Praktycznie każdy pracodawca zna zasadę, że wypowiedzenie umowy o pracę zawartej na czas określony, w przeciwieństwie do umowy bezterminowej, nie wymaga wskazywania pracownikowi przyczyny. Ostatnio kwestia ta stała się przedmiotem rozważań Sądu Najwyższego, a 1 grudnia 2016 r. zapadł wyrok, który potwierdził tę zasadę (I PK 241/15).

Tło faktyczne

Spór w tej sprawie powstał w wyniku rozwiązania w drodze wypowiedzenia stosunku pracy przez jeden z urzędów ze swoją pracownicą zatrudnioną na okres 3 lat. Powodem był konflikt w zespole zarządzanym przez kobietę i podejrzenia stosowania mobbingu. Pracownica odwołała się od wypowiedzenia, żądając przywrócenia do pracy na dotychczasowym stanowisku. Sądy, zarówno w pierwszej, jak i w drugiej instancji nie znalazły podstaw do uwzględnienia jej powództwa. Uprawnienie, które wywodziła kobieta, w ocenie sądów przysługiwało tylko osobom, co do których w sposób nieuzasadniony wypowiedziano umowę o pracę zawartą na czas nieokreślony.

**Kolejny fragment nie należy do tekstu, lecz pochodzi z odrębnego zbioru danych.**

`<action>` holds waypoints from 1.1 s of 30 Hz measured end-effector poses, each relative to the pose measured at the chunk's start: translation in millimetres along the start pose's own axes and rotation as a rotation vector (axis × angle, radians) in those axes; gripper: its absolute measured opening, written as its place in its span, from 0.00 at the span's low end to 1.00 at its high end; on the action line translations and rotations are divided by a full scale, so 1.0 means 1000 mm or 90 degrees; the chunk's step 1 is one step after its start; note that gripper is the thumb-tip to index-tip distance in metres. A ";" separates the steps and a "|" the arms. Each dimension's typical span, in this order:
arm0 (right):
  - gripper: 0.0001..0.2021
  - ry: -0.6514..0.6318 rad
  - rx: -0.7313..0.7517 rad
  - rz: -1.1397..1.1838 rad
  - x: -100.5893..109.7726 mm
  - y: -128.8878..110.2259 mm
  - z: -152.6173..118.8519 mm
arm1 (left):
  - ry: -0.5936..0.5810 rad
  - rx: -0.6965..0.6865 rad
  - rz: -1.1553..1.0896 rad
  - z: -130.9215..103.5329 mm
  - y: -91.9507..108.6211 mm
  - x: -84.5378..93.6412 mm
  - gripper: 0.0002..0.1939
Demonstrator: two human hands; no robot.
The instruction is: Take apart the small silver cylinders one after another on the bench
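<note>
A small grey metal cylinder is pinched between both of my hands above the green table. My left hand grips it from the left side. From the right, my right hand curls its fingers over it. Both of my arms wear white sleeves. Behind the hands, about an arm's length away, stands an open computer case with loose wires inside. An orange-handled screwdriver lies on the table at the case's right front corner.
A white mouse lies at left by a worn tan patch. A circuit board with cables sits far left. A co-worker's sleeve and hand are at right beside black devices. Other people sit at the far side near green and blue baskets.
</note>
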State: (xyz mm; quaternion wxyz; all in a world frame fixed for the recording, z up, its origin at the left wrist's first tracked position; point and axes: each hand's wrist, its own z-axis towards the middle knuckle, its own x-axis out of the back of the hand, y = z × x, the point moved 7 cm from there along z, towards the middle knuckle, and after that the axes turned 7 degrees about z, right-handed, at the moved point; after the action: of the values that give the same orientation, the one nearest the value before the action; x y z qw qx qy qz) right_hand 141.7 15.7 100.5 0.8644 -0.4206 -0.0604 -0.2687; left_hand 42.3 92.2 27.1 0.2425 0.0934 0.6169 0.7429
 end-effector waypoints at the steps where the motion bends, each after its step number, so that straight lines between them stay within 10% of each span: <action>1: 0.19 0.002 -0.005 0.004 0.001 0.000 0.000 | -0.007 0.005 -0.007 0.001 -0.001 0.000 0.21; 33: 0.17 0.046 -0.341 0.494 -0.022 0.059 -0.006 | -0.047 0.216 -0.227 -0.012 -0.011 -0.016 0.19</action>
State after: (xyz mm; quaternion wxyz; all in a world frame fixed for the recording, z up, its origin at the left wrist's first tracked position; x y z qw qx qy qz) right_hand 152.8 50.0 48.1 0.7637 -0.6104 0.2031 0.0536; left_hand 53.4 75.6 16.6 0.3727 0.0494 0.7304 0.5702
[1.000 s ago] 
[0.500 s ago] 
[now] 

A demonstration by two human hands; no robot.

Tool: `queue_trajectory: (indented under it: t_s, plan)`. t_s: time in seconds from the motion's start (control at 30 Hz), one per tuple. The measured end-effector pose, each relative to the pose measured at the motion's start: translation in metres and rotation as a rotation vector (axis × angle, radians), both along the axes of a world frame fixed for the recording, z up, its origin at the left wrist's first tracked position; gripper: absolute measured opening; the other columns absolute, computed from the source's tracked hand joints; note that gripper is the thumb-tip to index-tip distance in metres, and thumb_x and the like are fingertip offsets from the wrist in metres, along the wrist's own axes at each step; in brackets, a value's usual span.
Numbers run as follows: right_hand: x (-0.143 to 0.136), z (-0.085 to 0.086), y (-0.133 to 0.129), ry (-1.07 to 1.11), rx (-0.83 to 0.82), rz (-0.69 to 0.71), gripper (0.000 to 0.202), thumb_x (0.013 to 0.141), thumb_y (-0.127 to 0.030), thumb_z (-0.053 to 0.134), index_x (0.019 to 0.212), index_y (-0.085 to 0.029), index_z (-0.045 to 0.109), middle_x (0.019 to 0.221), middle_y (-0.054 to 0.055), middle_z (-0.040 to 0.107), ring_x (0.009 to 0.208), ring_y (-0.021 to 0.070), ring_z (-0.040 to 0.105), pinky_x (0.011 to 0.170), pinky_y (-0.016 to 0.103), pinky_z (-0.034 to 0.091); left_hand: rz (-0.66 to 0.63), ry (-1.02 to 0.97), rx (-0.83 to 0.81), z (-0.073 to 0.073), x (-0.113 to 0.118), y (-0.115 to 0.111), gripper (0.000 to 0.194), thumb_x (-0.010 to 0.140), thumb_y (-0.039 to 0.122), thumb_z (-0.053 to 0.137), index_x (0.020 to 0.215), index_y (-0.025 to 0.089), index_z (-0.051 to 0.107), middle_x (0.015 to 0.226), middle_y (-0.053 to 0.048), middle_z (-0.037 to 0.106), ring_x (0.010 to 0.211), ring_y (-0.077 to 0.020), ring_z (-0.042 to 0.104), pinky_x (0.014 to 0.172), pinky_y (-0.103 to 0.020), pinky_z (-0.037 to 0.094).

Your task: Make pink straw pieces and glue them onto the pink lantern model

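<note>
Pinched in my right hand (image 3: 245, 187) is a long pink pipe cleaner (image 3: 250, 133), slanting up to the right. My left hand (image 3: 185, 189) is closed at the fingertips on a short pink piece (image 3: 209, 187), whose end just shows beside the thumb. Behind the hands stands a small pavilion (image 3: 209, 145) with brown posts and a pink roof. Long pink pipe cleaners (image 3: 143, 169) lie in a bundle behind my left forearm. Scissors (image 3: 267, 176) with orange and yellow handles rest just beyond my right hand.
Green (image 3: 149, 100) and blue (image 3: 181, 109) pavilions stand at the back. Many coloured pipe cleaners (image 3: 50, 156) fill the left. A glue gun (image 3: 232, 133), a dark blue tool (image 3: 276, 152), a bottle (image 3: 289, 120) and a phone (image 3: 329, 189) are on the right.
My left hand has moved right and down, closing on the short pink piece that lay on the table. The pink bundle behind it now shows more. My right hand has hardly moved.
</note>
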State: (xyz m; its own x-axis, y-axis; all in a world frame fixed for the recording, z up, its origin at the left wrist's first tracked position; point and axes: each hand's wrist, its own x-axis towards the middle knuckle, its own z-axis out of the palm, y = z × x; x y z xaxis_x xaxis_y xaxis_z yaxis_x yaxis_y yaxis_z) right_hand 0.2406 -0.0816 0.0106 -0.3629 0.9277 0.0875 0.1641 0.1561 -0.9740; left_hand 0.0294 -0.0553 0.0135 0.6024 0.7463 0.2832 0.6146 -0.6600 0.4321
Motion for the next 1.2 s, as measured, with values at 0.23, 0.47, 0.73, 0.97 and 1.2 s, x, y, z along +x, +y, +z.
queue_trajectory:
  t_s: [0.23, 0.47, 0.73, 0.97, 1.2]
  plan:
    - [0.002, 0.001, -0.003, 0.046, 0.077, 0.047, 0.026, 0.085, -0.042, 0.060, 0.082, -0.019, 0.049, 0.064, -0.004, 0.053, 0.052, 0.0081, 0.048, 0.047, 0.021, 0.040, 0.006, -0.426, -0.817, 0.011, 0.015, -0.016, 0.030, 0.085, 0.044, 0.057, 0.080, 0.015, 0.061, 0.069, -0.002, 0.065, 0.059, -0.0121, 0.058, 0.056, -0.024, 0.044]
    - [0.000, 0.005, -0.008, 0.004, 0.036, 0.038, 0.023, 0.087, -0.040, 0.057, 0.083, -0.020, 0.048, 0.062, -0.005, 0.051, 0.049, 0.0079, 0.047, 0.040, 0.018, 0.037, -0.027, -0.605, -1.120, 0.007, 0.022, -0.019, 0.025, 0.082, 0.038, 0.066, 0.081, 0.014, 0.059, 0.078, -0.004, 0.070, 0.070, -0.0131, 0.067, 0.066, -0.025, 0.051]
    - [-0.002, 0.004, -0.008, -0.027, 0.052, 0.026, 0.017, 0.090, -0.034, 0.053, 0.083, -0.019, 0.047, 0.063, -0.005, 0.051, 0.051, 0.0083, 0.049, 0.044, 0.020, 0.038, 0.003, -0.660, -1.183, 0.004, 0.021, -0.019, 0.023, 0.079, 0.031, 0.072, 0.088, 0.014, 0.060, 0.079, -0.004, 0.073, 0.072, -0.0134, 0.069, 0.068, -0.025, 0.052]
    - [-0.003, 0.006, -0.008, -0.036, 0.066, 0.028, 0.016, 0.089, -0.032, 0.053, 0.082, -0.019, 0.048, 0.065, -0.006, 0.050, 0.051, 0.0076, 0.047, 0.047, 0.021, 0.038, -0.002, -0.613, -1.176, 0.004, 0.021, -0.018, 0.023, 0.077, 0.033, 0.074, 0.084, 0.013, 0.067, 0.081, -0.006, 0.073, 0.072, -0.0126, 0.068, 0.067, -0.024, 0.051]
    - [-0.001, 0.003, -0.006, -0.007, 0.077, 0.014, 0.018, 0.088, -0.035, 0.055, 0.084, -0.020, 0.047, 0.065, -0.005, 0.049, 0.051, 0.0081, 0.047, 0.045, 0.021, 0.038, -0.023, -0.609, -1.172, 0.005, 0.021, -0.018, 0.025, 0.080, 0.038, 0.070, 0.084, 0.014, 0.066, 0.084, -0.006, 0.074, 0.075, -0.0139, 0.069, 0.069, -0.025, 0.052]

Równe traktowanie na różnych umowach

Argumentacja pracownicy opierała się jednak na zasadzie równości praw osób zatrudnionych na czas określony i nieokreślony. Jej pełnomocnik wnosił, aby sąd zwrócił się do Trybunału Sprawiedliwości Unii Europejskiej o wykładnię przepisów unijnych w tym zakresie – chodziło o Dyrektywę nr 99/70/WE z 28 czerwca 1999 r. dotyczącą porozumienia ramowego w sprawie pracy na czas określony.

Zagadnienie, jakie miał rozstrzygnąć Sąd Najwyższy, wspomagając się opinią TSUE, dotyczyło tego, czy można dochodzić przywrócenia do pracy również w przypadku nieuzasadnionego wypowiedzenia terminowej umowy o pracę, a tym samym, czy obowiązujące przepisy kodeksu pracy w tym zakresie nie stanowią przejawu dyskryminacji pracowników zatrudnionych na czas określony względem tych zatrudnionych na umowach bezterminowych.

Nie musi być przyczyny

Sąd Najwyższy nie skierował pytania prejudycjalnego do TSUE, a skargę kasacyjną pracownicy oddalił. W ocenie SN w świetle obowiązującego stanu prawnego brak jest podstaw do kwestionowania zasadności wypowiedzenia i żądania przywrócenia do pracy przez osobę zatrudnioną na czas określony, której wypowiedziano umowę o pracę. Jednocześnie SN uzasadnił, że w skardze kasacyjnej nie został zaskarżony właściwy przepis, tj. art. 50 § 3 k.p. Z uwagi na ten brak, kierowanie pytania prejudycjalnego było zdaniem sędziów bezcelowe, ponieważ nawet wypowiedzenie się przez Trybunał nie wpłynęłoby na treść wyroku Sądu Najwyższego.

Zdaniem autorki

Paulina Gromadzińska, adwokat, Senior Associate w Kancelarii Góralski & Goss Legal

Na rozstrzygnięcie przedmiotowego zagadnienia przez TSUE w kontekście równości praw pracowników trzeba poczekać do pojawienia się kolejnej tego rodzaju sprawy. Można się jednak spodziewać, że w przypadku uznania w przyszłości przez TSUE, że pracownicy zatrudniani na czas określony i nieokreślony powinni być traktowani tak samo w zakresie prawa do sądu, dojdzie w tej kwestii do zasadniczych zmian w prawie. Taki wniosek można wysnuć, biorąc pod uwagę wpływ, jaki na polskie prawo pracy miał niedawny wyrok TSUE z 13 marca 2014 r. (C-38/13). Na skutek tego orzeczenia dokonano kompleksowej nowelizacji w zakresie zasad zawierania, terminów wypowiedzeń i dopuszczalnego czasu trwania umów terminowych.